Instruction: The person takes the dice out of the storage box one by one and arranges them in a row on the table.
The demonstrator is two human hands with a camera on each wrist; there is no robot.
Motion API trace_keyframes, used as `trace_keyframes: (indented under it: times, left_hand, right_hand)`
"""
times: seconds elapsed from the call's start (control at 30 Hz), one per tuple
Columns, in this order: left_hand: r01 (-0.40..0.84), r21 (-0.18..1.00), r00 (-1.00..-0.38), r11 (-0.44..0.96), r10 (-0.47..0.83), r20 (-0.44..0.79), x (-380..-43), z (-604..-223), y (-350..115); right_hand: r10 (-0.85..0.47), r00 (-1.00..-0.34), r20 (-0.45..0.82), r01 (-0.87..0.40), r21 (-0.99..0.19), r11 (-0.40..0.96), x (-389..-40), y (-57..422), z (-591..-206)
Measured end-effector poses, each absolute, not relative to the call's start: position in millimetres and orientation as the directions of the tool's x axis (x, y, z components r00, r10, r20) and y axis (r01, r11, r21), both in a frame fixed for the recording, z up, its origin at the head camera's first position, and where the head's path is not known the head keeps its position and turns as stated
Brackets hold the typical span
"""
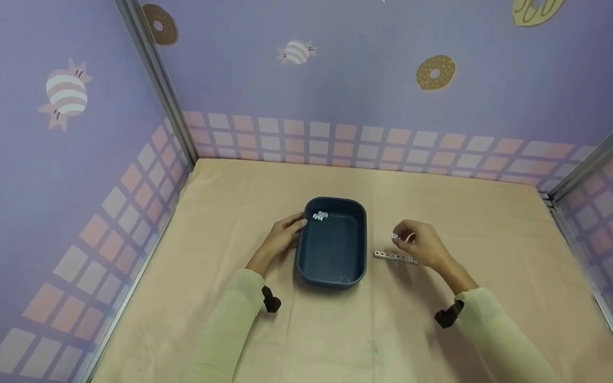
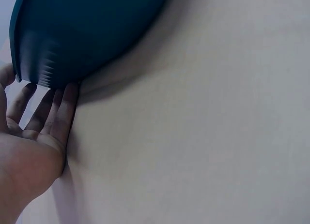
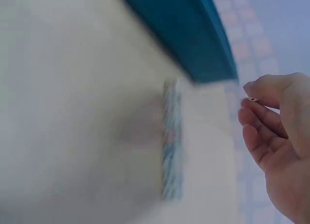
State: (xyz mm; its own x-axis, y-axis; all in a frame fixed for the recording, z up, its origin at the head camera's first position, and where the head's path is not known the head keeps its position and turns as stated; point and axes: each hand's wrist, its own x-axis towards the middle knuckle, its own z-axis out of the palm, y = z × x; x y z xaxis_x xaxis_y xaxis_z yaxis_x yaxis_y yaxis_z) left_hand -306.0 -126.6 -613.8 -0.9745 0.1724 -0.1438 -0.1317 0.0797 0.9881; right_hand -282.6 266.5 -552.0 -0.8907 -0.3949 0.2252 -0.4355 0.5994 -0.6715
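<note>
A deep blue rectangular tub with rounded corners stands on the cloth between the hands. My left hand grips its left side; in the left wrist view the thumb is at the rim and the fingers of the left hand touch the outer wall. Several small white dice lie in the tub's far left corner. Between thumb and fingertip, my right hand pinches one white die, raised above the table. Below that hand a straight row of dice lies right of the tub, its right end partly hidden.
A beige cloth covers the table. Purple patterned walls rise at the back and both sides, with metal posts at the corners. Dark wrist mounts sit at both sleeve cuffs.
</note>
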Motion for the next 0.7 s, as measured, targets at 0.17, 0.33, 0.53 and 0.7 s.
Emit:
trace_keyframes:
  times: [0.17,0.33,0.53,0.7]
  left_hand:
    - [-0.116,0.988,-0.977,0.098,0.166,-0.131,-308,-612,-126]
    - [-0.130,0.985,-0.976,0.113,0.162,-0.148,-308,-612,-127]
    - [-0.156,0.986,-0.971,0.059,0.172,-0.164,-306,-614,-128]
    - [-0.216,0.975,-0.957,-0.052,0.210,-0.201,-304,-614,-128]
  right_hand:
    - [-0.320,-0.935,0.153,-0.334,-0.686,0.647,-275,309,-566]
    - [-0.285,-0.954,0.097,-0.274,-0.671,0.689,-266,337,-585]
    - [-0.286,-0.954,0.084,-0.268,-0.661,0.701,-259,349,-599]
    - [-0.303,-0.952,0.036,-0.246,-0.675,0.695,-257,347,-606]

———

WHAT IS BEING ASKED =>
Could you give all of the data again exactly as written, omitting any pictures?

ANSWER SECTION =>
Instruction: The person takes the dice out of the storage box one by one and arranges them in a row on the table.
The demonstrator is two human hands with a camera on each wrist; there is no robot.
Motion API trace_keyframes, used as `trace_keyframes: (indented under it: times, left_hand, right_hand)`
"""
times: seconds elapsed from the call's start (control at 30 Hz), one per tuple
Columns, in this order: left_hand: r01 (-0.40..0.84), r21 (-0.18..1.00), r00 (-1.00..-0.38), r11 (-0.44..0.96), r10 (-0.47..0.83), r20 (-0.44..0.79), x (-380..-43), z (-604..-223), y (-350..115); right_hand: r10 (-0.85..0.47), r00 (-1.00..-0.34), r20 (-0.45..0.82), r01 (-0.87..0.40), r21 (-0.99..0.19), r11 (-0.40..0.96), x (-389..-40), y (-57..422), z (-591..-206)
Measured end-effector poses, each absolute, not relative to the call's start: position in millimetres and orientation as the directions of the tool's x axis (x, y, z components r00, r10, r20) and y axis (r01, r11, r21), both in a frame fixed for the recording, z up, its origin at the head camera's first position, and where the head's path is not known the head keeps its position and turns as stated
Brackets hold the typical span
"""
State: (xyz mm; its own x-axis, y-axis; all in a frame fixed for the recording, z up, its origin at the head camera's first position, and where the head's path is not known the head keeps its position and turns as stated; point and axes: each hand's wrist, its own x-axis towards the middle knuckle, its own z-axis out of the palm, y = z × x; x y z xaxis_x xaxis_y xaxis_z yaxis_x yaxis_y yaxis_z) left_hand -306.0 -126.6 -613.8 -0.9745 0.1724 -0.1438 -0.1317 0.0797 0.9881; right_hand -282.6 266.5 -552.0 -0.8907 -0.3949 0.2252 -0.4355 0.5994 -0.6715
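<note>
A deep blue rectangular tub with rounded corners stands on the cloth between the hands. My left hand grips its left side; in the left wrist view the thumb is at the rim and the fingers of the left hand touch the outer wall. Several small white dice lie in the tub's far left corner. Between thumb and fingertip, my right hand pinches one white die, raised above the table. Below that hand a straight row of dice lies right of the tub, its right end partly hidden.
A beige cloth covers the table. Purple patterned walls rise at the back and both sides, with metal posts at the corners. Dark wrist mounts sit at both sleeve cuffs.
</note>
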Motion for the next 0.7 s, as measured, targets at 0.17, 0.33, 0.53 and 0.7 s.
Emit:
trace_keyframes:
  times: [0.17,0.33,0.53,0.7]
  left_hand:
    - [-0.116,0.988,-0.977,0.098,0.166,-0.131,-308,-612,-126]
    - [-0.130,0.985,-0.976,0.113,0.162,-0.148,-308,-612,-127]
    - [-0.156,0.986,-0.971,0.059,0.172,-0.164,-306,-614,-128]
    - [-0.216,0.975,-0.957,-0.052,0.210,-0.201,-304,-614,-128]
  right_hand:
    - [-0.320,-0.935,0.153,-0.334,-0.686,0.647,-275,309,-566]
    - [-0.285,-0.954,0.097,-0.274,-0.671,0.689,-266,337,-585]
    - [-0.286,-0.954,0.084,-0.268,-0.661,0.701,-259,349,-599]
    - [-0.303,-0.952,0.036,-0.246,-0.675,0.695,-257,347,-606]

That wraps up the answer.